如何从pycurl多卷曲请求获取响应主体 [英] How can I get the response body from pycurl multi curl requests
问题描述
执行curl multi请求时,除了空响应外,我什么也无法得到.没有引发任何异常,但是响应值没有内容(在以下代码段中进行了注释)
这是我的代码的简化版本:
from StringIO import StringIO
import pycurl
class CurlStream(object):
curl_count = 0
curl_storage = []
def __init__(self):
self.curl_multi = pycurl.CurlMulti()
def add_request(self, request, post_fields=None):
self.curl_count += 1
curl = self._create_curl(request, post_fields)
self.curl_multi.add_handle(curl)
def perform(self):
while self.curl_count:
while True:
response, self.curl_count = self.curl_multi.perform()
if response != pycurl.E_CALL_MULTI_PERFORM:
break
self.curl_multi.select(1.0)
def read_all(self):
for response in self.curl_storage:
print response.getvalue() # this does nothing --prints blank lines
def close(self):
self.curl_multi.close()
def _create_curl(self, request, post_fields):
curl = pycurl.Curl()
output = StringIO()
self.curl_storage.append(output)
curl.setopt(curl.URL, request)
curl.setopt(curl.WRITEFUNCTION, output.write)
curl.setopt(curl.TIMEOUT, 20)
return curl
def main():
curl_stream = CurlStream()
curl_stream.add_request('http://www.google.com')
curl_stream.add_request('http://www.example.com')
curl_stream.perform()
curl_stream.read_all()
curl_stream.close()
if __name__ == '__main__':
main()
我已经使用相同的选项发出了单个请求,而没有使用curl multi,它可以工作.
好,所以当我将_create_curl
方法更改为此(添加write_out
进行调试)时,我发现它起作用了:
def _create_curl(self, request, post_fields):
curl = pycurl.Curl()
curl.setopt(curl.URL, request)
curl.setopt(curl.WRITEFUNCTION, self.write_out)
curl.setopt(curl.TIMEOUT, 20)
# Below is the important bit, I am now adding each curl object to a list
self.curl_storage.append(curl)
return curl
def write_out(self, data):
print data
return len(data)
问题是当将curl对象添加到多卷曲对象时,我没有保留对单个curl对象的任何引用,因此它被自动关闭.
根据 pycurl文档中的curl close()方法:>
对应于libcurl中的curl_easy_cleanup.这个方法是 当Curl对象不再具有任何Curl对象时,由pycurl自动调用 引用,但也可以显式调用.
I am unable to get anything but empty responses when performing curl multi requests. No exceptions are thrown, but the response value has no content (commented in the below snippet)
Here's a simplified version of my code:
from StringIO import StringIO
import pycurl
class CurlStream(object):
curl_count = 0
curl_storage = []
def __init__(self):
self.curl_multi = pycurl.CurlMulti()
def add_request(self, request, post_fields=None):
self.curl_count += 1
curl = self._create_curl(request, post_fields)
self.curl_multi.add_handle(curl)
def perform(self):
while self.curl_count:
while True:
response, self.curl_count = self.curl_multi.perform()

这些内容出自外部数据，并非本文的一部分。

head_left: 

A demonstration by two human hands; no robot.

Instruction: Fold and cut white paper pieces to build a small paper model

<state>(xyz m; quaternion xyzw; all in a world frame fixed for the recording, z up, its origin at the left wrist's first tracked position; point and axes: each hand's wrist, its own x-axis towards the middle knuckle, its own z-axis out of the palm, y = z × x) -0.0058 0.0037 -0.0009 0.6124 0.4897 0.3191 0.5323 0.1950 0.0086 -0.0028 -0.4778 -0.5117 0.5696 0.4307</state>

if response != pycurl.E_CALL_MULTI_PERFORM:
break
self.curl_multi.select(1.0)
def read_all(self):
for response in self.curl_storage:
print response.getvalue() # this does nothing --prints blank lines
def close(self):
self.curl_multi.close()
def _create_curl(self, request, post_fields):
curl = pycurl.Curl()
output = StringIO()
self.curl_storage.append(output)
curl.setopt(curl.URL, request)
curl.setopt(curl.WRITEFUNCTION, output.write)
curl.setopt(curl.TIMEOUT, 20)
return curl
def main():
curl_stream = CurlStream()
curl_stream.add_request('http://www.google.com')
curl_stream.add_request('http://www.example.com')
curl_stream.perform()
curl_stream.read_all()
curl_stream.close()
if __name__ == '__main__':
main()
I have made single requests with the same options without using curl multi and it works.
Okay, so I found it worked when I changed the _create_curl
method to this (adding write_out
for debugging):
def _create_curl(self, request, post_fields):
curl = pycurl.Curl()
curl.setopt(curl.URL, request)
curl.setopt(curl.WRITEFUNCTION, self.write_out)
curl.setopt(curl.TIMEOUT, 20)
# Below is the important bit, I am now adding each curl object to a list
self.curl_storage.append(curl)
return curl
def write_out(self, data):
print data
return len(data)
The issue was when adding the curl object to the multicurl object, I hadn't kept any reference to the single curl object, so it was automagically closed.
According to the pycurl docs for the curl close() method:
Corresponds to curl_easy_cleanup in libcurl. This method is automatically called by pycurl when a Curl object no longer has any references to it, but can also be called explicitly.
这篇关于如何从pycurl多卷曲请求获取响应主体的文章就介绍到这了,希望我们推荐的答案对大家有所帮助,也希望大家多多支持IT屋!